* BRIEF: Using the listing below, return each line exactly as it reads.

* STORED DATA:
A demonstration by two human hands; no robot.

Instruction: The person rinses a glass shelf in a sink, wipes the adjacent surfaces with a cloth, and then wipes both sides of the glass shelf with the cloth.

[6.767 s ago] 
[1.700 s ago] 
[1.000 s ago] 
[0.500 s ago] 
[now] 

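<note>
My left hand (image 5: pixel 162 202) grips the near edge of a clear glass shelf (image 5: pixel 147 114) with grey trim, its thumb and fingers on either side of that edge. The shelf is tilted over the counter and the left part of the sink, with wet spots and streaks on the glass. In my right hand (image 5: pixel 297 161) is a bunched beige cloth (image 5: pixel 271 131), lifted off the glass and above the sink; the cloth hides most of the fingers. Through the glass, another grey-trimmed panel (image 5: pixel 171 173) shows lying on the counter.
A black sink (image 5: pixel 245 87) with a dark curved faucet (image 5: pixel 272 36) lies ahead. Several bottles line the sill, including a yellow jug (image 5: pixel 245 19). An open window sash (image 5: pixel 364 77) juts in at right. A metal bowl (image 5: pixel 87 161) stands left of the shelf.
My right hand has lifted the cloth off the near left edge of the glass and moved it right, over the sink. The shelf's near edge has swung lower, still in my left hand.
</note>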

* RESPONSE BOX:
A demonstration by two human hands; no robot.

Instruction: The person rinses a glass shelf in a sink, wipes the adjacent surfaces with a cloth, and then wipes both sides of the glass shelf with the cloth.

[6.767 s ago] 
[1.700 s ago] 
[1.000 s ago] 
[0.500 s ago] 
[now] 

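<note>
My left hand (image 5: pixel 162 202) grips the near edge of a clear glass shelf (image 5: pixel 147 114) with grey trim, its thumb and fingers on either side of that edge. The shelf is tilted over the counter and the left part of the sink, with wet spots and streaks on the glass. In my right hand (image 5: pixel 297 161) is a bunched beige cloth (image 5: pixel 271 131), lifted off the glass and above the sink; the cloth hides most of the fingers. Through the glass, another grey-trimmed panel (image 5: pixel 171 173) shows lying on the counter.
A black sink (image 5: pixel 245 87) with a dark curved faucet (image 5: pixel 272 36) lies ahead. Several bottles line the sill, including a yellow jug (image 5: pixel 245 19). An open window sash (image 5: pixel 364 77) juts in at right. A metal bowl (image 5: pixel 87 161) stands left of the shelf.
My right hand has lifted the cloth off the near left edge of the glass and moved it right, over the sink. The shelf's near edge has swung lower, still in my left hand.
</note>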

With this, the exercise is done.